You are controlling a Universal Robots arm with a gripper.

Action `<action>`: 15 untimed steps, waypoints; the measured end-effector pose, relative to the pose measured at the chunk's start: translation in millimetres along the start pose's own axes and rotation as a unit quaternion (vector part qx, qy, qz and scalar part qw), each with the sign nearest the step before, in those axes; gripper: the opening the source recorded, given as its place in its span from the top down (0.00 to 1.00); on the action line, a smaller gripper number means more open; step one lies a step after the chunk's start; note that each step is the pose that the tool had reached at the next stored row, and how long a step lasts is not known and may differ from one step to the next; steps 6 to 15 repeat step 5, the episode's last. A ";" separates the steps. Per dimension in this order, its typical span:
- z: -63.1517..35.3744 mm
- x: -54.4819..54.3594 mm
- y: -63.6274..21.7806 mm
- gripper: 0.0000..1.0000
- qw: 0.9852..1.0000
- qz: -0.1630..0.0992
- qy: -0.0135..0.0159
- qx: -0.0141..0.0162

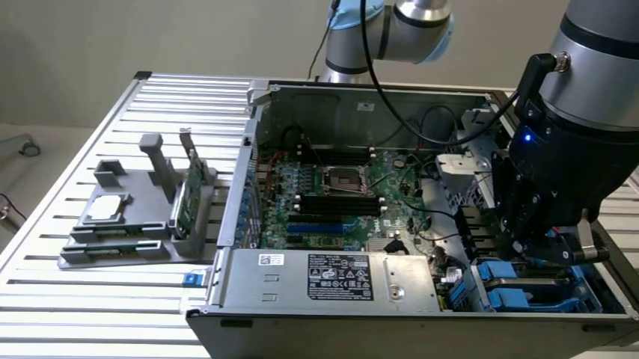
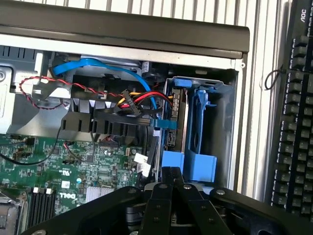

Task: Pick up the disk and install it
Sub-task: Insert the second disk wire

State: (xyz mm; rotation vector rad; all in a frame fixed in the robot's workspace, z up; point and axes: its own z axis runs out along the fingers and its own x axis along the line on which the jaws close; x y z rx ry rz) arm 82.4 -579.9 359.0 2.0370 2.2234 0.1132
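Observation:
The disk (image 2: 182, 115) stands on edge inside the blue drive bay (image 2: 201, 122) at the case's corner, its blue rails (image 2: 172, 157) showing and its label hidden. The same blue-railed disk (image 1: 507, 290) sits low in the case at the exterior view's right. My gripper (image 2: 171, 172) hangs right over the disk's near blue end, its two black fingers (image 2: 163, 193) pressed together with nothing between them. In the exterior view the gripper (image 1: 541, 253) reaches down into that corner of the case.
The open computer case (image 1: 330, 93) holds a green motherboard (image 1: 340, 196), a power supply (image 1: 330, 278) and red, yellow and blue cables (image 2: 142, 100) beside the bay. A grey stand (image 1: 130, 224) holds a small silver drive (image 1: 106, 208) and a green card (image 1: 185, 193). A black keyboard (image 2: 293, 122) lies beside the case.

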 end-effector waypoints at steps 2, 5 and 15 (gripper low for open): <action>0.0 0.0 0.0 0.89 1.000 0.000 0.000 0.000; 0.0 0.0 0.0 0.89 1.000 0.000 0.000 0.000; 0.0 0.0 0.0 0.89 1.000 0.000 0.000 0.000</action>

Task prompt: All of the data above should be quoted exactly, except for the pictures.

Result for this exercise:
You are controlling a Universal Robots arm with a gripper.

Action `<action>`: 15 untimed steps, waypoints; the measured end-effector pose, relative to the pose measured at the chunk's start: translation in millimetres along the start pose's own axes and rotation as a unit quaternion (vector part qx, qy, qz and scalar part qw), each with the sign nearest the step before, in those axes; gripper: the opening the source recorded, given as its place in its span from the top down (0.00 to 1.00); on the action line, a smaller gripper number means more open; step one lies a step after the chunk's start; note that each step is the pose that the tool had reached at the next stored row, and how long a step lasts is not known and may differ from one step to the next; steps 6 to 15 repeat step 5, the episode's last. A ";" separates the steps. Per dimension in this order, its typical span:
- z: -63.1517..35.3744 mm
- x: -54.4819..54.3594 mm
- y: -63.6274..21.7806 mm
- gripper: 0.0000..1.0000
- qw: 0.9852..1.0000
- qz: -0.1630..0.0992
- qy: -0.0135..0.0159
- qx: -0.0141..0.0162


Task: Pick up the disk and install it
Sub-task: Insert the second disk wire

State: (xyz mm; rotation vector rad; all in a frame fixed in the robot's workspace, z up; point and axes: its own z axis runs out along the fingers and its own x axis along the line on which the jaws close; x y z rx ry rz) arm 82.4 -579.9 359.0 2.0370 2.2234 0.1132
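Observation:
The disk (image 2: 182, 115) stands on edge inside the blue drive bay (image 2: 201, 122) at the case's corner, its blue rails (image 2: 172, 157) showing and its label hidden. The same blue-railed disk (image 1: 507, 290) sits low in the case at the exterior view's right. My gripper (image 2: 171, 172) hangs right over the disk's near blue end, its two black fingers (image 2: 163, 193) pressed together with nothing between them. In the exterior view the gripper (image 1: 541, 253) reaches down into that corner of the case.
The open computer case (image 1: 330, 93) holds a green motherboard (image 1: 340, 196), a power supply (image 1: 330, 278) and red, yellow and blue cables (image 2: 142, 100) beside the bay. A grey stand (image 1: 130, 224) holds a small silver drive (image 1: 106, 208) and a green card (image 1: 185, 193). A black keyboard (image 2: 293, 122) lies beside the case.
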
 end-effector waypoints at steps 2, 5 and 15 (gripper low for open): <action>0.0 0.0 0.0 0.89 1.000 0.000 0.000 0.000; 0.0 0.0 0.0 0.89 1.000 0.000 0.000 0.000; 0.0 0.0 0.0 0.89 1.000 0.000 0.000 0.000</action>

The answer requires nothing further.